To know the nothingness of error is not to ignore it, but to heal it. How would one undertake to uncover error for a friend who is under the influence of liquor? Would eloquent preaching or arguing accomplish the work? Would this friend be in a mental state to listen to the most loving counsel or reasoning from any source? Certainly not. Then how reach his thought? Only by healing him of the drunken dream in which a false sense has engulfed him. Reporting his case to the authorities and making public mention of it in the press would not help matters. To personalize the error in any way would not solve the problem for him. Only that compassionate love which heals sin and disease by recognizing their unreality, and proving it to human sense, can ever uncover error of any kind. Whether manifested as physical or as mental drunkenness, the remedy is the same.

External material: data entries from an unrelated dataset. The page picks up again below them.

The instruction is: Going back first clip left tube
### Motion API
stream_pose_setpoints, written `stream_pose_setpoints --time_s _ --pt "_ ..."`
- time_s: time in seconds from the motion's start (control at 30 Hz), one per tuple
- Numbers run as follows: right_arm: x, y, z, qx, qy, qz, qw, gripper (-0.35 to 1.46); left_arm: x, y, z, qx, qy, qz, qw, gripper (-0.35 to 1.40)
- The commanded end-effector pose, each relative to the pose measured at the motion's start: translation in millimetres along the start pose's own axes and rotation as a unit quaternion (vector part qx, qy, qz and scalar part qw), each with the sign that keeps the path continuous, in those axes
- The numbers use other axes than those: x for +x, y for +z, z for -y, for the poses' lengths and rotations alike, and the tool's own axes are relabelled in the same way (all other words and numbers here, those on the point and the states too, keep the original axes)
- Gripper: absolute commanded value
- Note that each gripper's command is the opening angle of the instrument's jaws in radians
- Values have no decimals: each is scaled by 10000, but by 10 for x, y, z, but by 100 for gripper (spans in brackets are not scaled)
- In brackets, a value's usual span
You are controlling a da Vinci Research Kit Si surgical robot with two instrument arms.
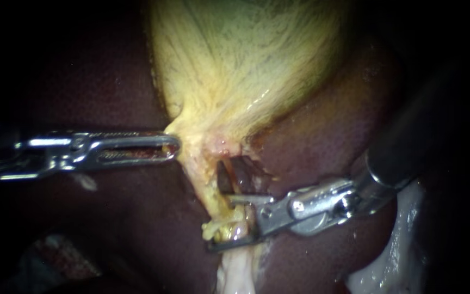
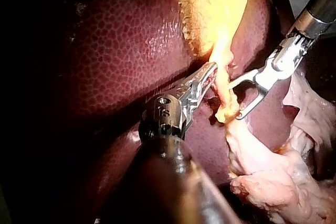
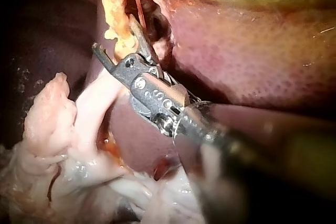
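The yellow gallbladder [image 1: 235,65] narrows downward into a yellow tube [image 1: 205,185] at the left of a dark opening [image 1: 240,174]. My left instrument [image 1: 174,146] comes in level from the left, its jaws shut on the gallbladder's neck, as the left wrist view [image 2: 211,71] also shows. My right instrument [image 1: 221,223] enters from the right with its jaws open. They straddle the lower end of that tube, one on each side [image 2: 234,101], with the tube beside them in the right wrist view [image 3: 113,34]. I can make out no clip on the tube.
Dark red liver [image 1: 110,218] lies on both sides of the gallbladder and beneath both instruments. Pale whitish tissue [image 1: 235,272] hangs below the tube, and more of it [image 1: 393,256] lies under the right shaft.
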Motion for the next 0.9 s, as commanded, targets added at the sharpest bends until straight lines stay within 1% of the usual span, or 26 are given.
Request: stream_pose_setpoints --time_s 0.03,0.17,0.37,0.53,0.7,0.83,0.9 --pt "1 -6 0 -79 1 7 10000 60 0 0 0 -2 1 -1 10000 -35" --pt "1 -31 -1 -229 35 34 9997 60 0 1 -1 -4 1 0 10000 -35" --pt "5 -75 -6 -377 -8 75 9993 60 0 2 -1 -4 3 1 10000 -35" --pt "18 -109 -10 -478 -103 12 9988 60 3 4 -4 -5 11 3 10000 -35" --pt "34 -138 -6 -437 -193 -61 9988 60 5 6 -7 -5 19 5 10000 -35" --pt "45 -149 -5 -427 -309 -116 9985 60 8 11 -8 -16 27 13 10000 -35" --pt "47 -150 -4 -431 -333 -144 9984 60 10 16 -10 -24 34 20 10000 -35"
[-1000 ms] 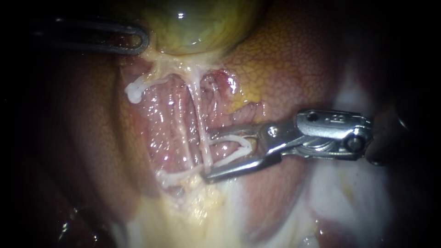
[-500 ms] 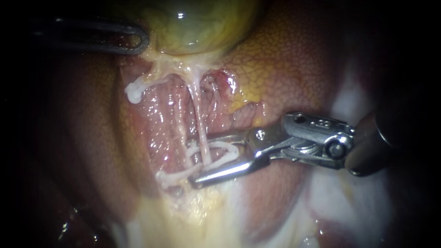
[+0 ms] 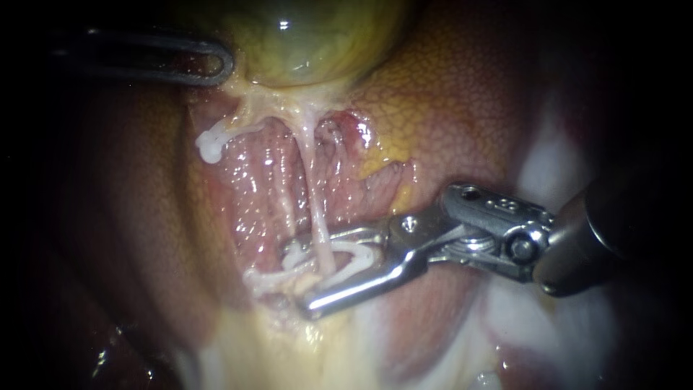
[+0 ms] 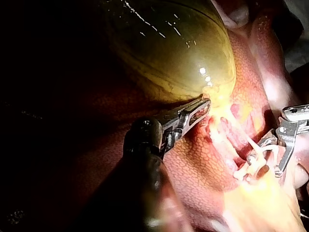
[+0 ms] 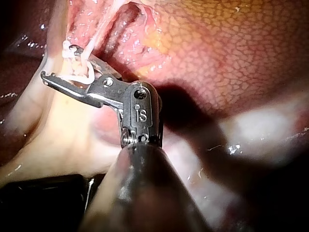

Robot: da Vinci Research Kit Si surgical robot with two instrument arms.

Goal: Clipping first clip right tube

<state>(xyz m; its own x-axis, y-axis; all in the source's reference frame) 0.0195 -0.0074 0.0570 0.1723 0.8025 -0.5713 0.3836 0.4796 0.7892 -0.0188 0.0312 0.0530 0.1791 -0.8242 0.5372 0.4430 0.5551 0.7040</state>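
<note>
The right instrument's claw (image 3: 299, 278) is spread wide and grasps an open white clip (image 3: 357, 254) seated between its two halves. It reaches in from the side so that the right tube (image 3: 312, 209) passes straight through the gap, inside the clip's mouth. The right wrist view shows the same: the pale strand runs down between the two halves of the claw, with the clip curling around it. The claw lies low on the tube, near where the tube sinks into pale fatty tissue (image 3: 303, 339), and crosses it almost square. That angle looks chosen so the clip will close flat across the tube rather than slant along it.

The tube is drawn thin and straight from the gallbladder (image 3: 310, 43) down across the raw pink bed, with a fainter strand just beside it on the left. The tension seems to come from the left instrument's claw (image 3: 225, 66), which, as far as the left wrist view shows, is clenched on the gallbladder at its neck and holds it away. The liver (image 3: 447, 108) lies around the bed on both sides. The clip is not yet squeezed closed.
</note>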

True uncovering is the exercise of that love which “thinketh no evil;” which “suffereth long, and is kind;” which “doth not behave itself unseemly, seeketh not her own, is not easily provoked.” Such uncovering impersonalizes error, however vicious or obnoxious it may have been, and is sure to call forth just acknowledgment of every wrong committed. Then will follow that genuine repentance which is always accompanied by a feeling of love and compassion. Human hate can play no part in the final disposition of error’s false claims.

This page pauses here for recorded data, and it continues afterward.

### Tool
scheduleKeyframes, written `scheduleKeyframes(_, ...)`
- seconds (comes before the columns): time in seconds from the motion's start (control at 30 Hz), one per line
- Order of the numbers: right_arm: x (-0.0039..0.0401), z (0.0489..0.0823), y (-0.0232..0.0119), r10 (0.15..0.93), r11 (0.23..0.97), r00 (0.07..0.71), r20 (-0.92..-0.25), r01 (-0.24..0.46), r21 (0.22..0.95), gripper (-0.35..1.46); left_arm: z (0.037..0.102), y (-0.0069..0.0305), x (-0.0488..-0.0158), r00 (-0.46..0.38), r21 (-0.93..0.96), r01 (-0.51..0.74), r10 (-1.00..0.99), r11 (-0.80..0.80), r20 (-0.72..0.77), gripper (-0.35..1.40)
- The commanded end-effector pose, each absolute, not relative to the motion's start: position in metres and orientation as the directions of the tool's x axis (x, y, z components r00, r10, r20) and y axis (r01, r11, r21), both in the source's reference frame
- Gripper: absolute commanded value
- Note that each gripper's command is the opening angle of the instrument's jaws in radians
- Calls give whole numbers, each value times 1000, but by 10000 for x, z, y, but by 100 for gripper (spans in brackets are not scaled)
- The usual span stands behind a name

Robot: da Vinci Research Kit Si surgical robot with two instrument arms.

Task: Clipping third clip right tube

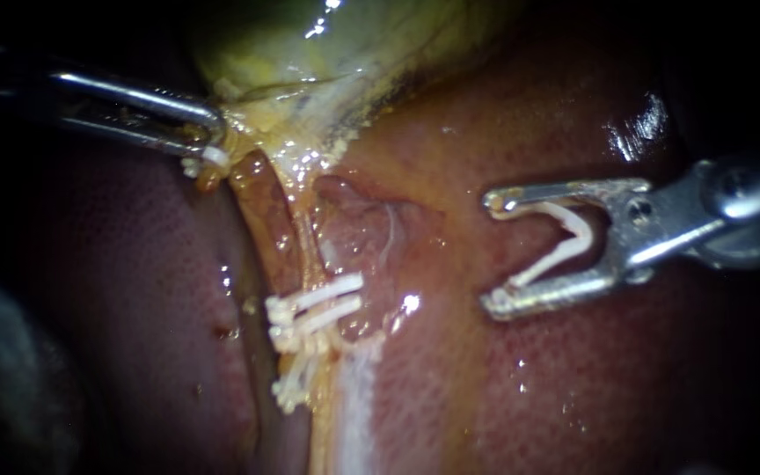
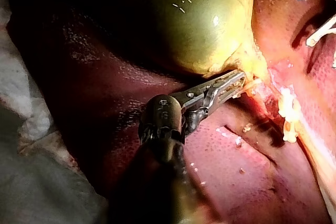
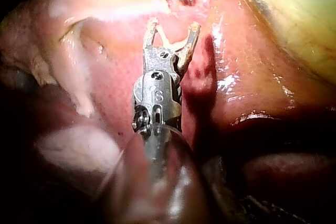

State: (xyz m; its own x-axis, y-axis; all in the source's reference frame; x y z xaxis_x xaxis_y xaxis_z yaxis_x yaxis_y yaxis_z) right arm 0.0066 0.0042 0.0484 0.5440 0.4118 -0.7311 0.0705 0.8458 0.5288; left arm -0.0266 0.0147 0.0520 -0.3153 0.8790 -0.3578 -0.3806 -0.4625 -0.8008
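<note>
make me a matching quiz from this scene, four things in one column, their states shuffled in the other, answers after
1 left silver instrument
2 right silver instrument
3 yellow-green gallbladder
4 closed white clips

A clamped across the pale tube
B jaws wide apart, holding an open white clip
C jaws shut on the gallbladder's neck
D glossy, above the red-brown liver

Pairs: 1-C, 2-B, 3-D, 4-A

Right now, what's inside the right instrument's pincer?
A white clip, spread in a V, is held in the right instrument's pincer. Nothing else lies inside it; only liver shows behind. How the clip's legs seat in the metal is hidden.
</note>
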Motion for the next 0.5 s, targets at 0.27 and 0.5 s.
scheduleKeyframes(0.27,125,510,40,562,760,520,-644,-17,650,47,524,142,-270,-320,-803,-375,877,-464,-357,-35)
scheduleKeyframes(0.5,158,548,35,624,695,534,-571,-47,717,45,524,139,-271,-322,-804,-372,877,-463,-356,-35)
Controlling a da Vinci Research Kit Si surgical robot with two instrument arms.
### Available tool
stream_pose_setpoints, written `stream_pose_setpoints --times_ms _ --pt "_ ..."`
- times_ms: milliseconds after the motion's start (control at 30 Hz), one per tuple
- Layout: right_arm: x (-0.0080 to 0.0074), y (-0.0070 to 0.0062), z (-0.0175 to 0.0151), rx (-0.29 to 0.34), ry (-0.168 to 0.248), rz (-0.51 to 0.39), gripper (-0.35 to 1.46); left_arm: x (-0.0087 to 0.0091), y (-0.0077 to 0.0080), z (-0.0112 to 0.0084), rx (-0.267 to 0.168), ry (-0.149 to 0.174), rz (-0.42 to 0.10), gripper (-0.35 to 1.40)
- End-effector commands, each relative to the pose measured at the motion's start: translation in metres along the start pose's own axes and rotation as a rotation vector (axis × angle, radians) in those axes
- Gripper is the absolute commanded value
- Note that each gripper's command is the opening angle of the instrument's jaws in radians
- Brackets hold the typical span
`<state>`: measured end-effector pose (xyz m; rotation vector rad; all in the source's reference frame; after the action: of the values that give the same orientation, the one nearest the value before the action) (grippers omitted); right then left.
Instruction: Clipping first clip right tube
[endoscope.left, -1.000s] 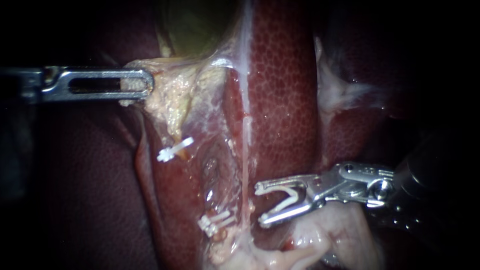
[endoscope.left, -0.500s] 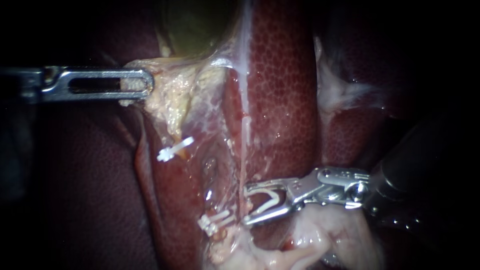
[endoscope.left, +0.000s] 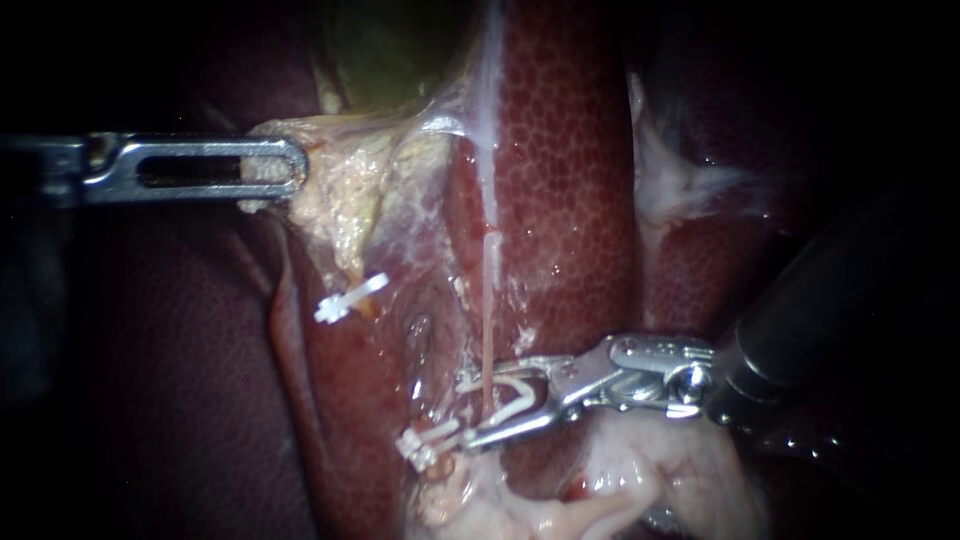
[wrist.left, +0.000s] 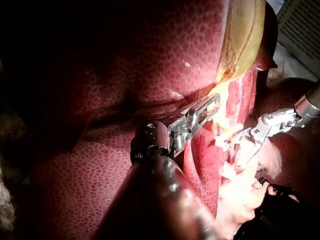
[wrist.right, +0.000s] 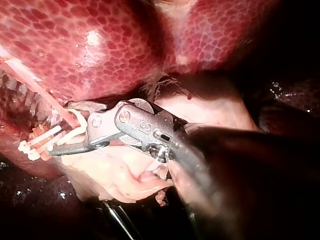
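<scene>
A thin pale tube (endoscope.left: 487, 300) runs down the dark red liver (endoscope.left: 570, 180). My right instrument (endoscope.left: 468, 410) comes in from the right with its jaws open, one on each side of the tube's lower end. An open white clip sits between them. In the right wrist view the right instrument (wrist.right: 62, 130) has the tube (wrist.right: 50, 100) crossing into its gap. My left instrument (endoscope.left: 285, 170) is shut on pale yellowish tissue below the greenish gallbladder (endoscope.left: 400, 50) and holds it taut to the left. The left wrist view shows the same grip of the left instrument (wrist.left: 210, 105).
One white clip (endoscope.left: 350, 297) sits on a strand left of the tube. A pair of white clips (endoscope.left: 430, 443) lies just beyond the right jaws' tips, seen too as white clips (wrist.right: 37, 142). Loose pale tissue (endoscope.left: 620, 480) lies under the right instrument.
My right instrument has moved left, so its open jaws with the clip now straddle the tube instead of standing to its right. The left instrument has held still.
</scene>
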<state>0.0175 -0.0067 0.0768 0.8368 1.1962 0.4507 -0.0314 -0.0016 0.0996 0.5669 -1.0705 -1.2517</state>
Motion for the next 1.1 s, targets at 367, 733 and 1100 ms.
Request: stream_pose_setpoints --times_ms 367,733,1100 --pt "0.0002 -0.0004 0.0006 0.031 0.019 0.017 0.53 0.0 0.0 0.0 0.0 0.0 0.0 -0.35" --pt "0.0 -0.0005 0.0006 0.054 0.011 0.015 0.35 0.0 0.0 0.0 0.0 0.0 0.0 -0.35" --pt "-0.0001 -0.0005 0.0005 0.058 0.01 0.025 0.2 0.0 0.0 0.0 0.0 0.0 0.0 -0.35"
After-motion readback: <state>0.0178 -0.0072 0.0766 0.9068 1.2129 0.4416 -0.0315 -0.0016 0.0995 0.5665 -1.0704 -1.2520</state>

There are some people who are apparently obsessed with a mania for uncovering error. They talk much about it, but they never tell you specifically what the error is, though asserting that it must be “uncovered”! Do such persons stop to ask themselves whether they really desire to have it uncovered as nothing and thereby destroyed, or do they wish to have it exposed and let it become generally known that some one is “in error” and that it will be “uncovered” according to their estimate of its enormity? Many a closet skeleton is brought to life in just this manner, when one’s time could and should be more profitably occupied in prayerfully studying the sacred Word of God in an honest effort to bring his own thought into accord with the spirit of Truth and Love.

The scientific Christian Science practitioner will not rest in the belief that his patient is in error. He knows that this belief will never healthe patient. If the practitioner is working from the standpoint that Truth uncovers all error, the healing will take place. Let us all adopt this attitude, and every human problem will be worked out in God’s own way. By so doing we shall respond to the divine mandate, “Let there be light,” and the temptation to look for error in others will be quenched in an unselfish desire and effort to be absolutely right ourselves. If we could but think and act always from the standpoint of right as voiced by Sheridan, there would never be any doubt as to our motives and methods.

He said,—
Believe not each accusing tongue
As most weak persons do;
But still believe that story wrong
Which ought not to be true.

The close student of Christian Science has awakened to the fact that many a human attempt to uncover what some one thinks is error in something the activities of Christian Science, and when seen and treated as such it will be rendered inoperative and therefore powerless. The temptation to venture upon forbidden territory where even angels would fear to tread, in an overzealous attempt to mete out what one might mistakenly consider to be human justice, would never be yielded to if the divine law of adjustment had not been overlooked.